-- Provided material follows --
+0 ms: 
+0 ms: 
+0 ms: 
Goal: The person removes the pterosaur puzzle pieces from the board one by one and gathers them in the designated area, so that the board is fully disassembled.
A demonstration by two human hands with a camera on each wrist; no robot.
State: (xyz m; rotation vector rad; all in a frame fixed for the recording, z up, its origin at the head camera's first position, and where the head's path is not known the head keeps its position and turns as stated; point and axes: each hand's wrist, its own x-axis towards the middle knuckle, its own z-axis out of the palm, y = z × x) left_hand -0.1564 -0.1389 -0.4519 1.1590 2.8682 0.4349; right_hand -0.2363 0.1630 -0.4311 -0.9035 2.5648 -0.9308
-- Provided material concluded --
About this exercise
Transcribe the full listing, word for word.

Solution to this exercise
+0 ms: 
+0 ms: 
+0 ms: 
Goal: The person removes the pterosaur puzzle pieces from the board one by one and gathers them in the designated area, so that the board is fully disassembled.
A demonstration by two human hands with a camera on each wrist; no robot.
State: (xyz m; rotation vector rad; all in a frame fixed for the recording, z up, its origin at the head camera's first position, and where the head's path is not known the head keeps its position and turns as stated; point and axes: each hand's wrist, its own x-axis towards the middle knuckle, its own z-axis out of the palm, y = z × x) left_hand -0.1564 -0.1389 -0.4519 1.1590 2.8682 0.4349; right_hand -0.2363 0.1630 -0.4311 -0.9035 2.5648 -0.9308

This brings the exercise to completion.